## INPUT DATA

○ ○ ○ ○

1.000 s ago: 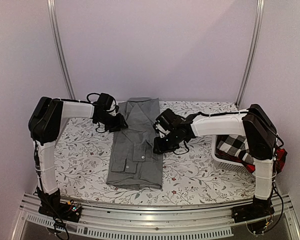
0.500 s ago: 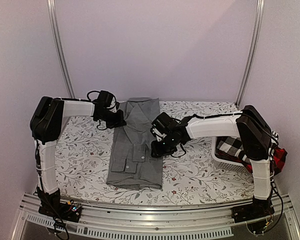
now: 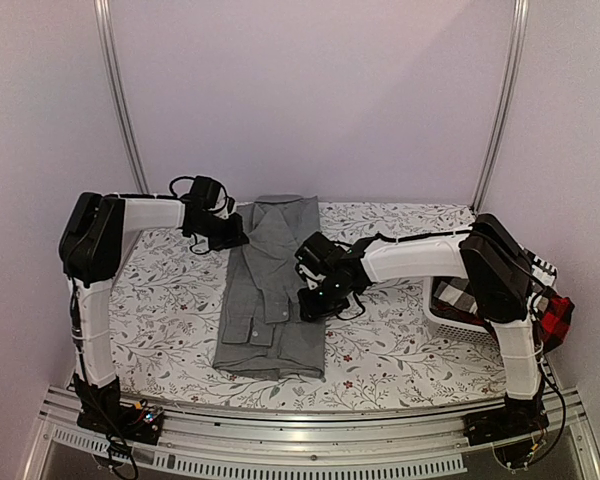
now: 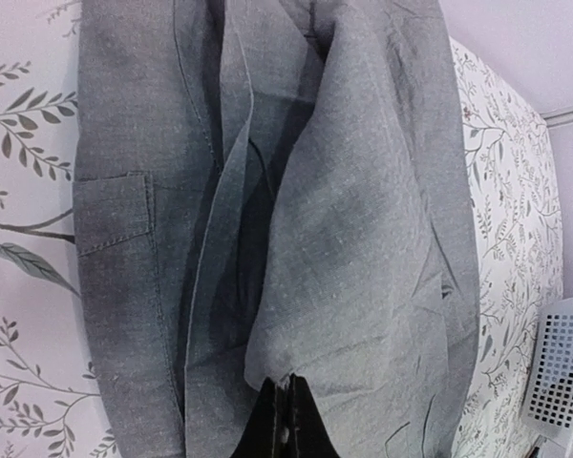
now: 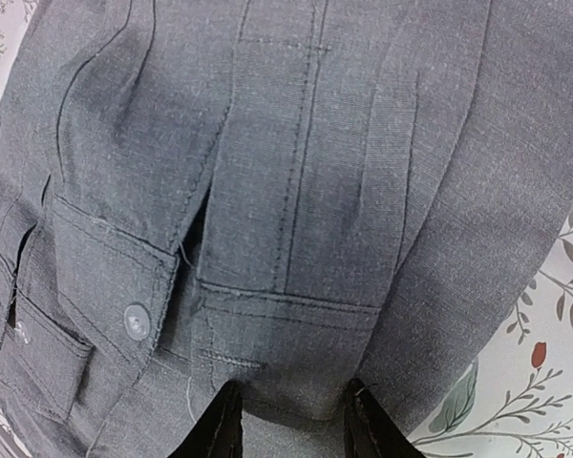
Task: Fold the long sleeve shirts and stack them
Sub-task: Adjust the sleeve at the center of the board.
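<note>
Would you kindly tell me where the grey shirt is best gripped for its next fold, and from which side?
Probably by its near hem, at both corners, coming in low from the table's near edge. The grey shirt lies flat as a long strip running front to back, so that straight free edge should lift and fold over cleanly.

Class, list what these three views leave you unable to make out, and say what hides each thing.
- Top view: the left fingers, hidden under the left arm at the grey shirt.
- Right wrist view: whether the right fingers pinch cloth; the bottom edge cuts them off.
- Top view: how many checked shirts fill the basket; the right arm covers part.
</note>
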`<action>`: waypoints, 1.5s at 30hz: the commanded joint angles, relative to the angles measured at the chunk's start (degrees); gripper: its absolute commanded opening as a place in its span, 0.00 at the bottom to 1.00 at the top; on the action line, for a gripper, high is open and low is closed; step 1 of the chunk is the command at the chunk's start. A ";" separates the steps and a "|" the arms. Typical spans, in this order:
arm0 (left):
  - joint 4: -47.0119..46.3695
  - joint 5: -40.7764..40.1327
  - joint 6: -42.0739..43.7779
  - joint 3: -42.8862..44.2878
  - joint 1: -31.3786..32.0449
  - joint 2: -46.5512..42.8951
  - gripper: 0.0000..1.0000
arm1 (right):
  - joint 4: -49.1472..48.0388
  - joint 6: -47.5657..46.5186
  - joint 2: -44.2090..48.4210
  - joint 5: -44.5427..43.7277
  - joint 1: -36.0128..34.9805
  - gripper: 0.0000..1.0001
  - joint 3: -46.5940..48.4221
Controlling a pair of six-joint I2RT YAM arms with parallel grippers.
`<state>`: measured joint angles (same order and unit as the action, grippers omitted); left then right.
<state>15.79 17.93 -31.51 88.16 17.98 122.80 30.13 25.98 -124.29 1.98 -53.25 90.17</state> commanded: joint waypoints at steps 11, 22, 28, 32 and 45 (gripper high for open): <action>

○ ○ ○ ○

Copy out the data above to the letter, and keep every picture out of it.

## ANSWER TO THIS TASK
1.000 s ago: 
0.500 s ago: 
now: 
now: 
now: 
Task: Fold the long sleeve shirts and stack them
Sub-task: Adjust the sleeve at the center of the board.
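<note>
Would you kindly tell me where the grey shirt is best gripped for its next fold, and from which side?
Probably by its near hem, at both corners, coming in low from the table's near edge. The grey shirt lies flat as a long strip running front to back, so that straight free edge should lift and fold over cleanly.

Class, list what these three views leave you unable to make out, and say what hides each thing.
- Top view: the left fingers, hidden under the left arm at the grey shirt.
- Right wrist view: whether the right fingers pinch cloth; the bottom edge cuts them off.
- Top view: how many checked shirts fill the basket; the right arm covers part.
</note>
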`<action>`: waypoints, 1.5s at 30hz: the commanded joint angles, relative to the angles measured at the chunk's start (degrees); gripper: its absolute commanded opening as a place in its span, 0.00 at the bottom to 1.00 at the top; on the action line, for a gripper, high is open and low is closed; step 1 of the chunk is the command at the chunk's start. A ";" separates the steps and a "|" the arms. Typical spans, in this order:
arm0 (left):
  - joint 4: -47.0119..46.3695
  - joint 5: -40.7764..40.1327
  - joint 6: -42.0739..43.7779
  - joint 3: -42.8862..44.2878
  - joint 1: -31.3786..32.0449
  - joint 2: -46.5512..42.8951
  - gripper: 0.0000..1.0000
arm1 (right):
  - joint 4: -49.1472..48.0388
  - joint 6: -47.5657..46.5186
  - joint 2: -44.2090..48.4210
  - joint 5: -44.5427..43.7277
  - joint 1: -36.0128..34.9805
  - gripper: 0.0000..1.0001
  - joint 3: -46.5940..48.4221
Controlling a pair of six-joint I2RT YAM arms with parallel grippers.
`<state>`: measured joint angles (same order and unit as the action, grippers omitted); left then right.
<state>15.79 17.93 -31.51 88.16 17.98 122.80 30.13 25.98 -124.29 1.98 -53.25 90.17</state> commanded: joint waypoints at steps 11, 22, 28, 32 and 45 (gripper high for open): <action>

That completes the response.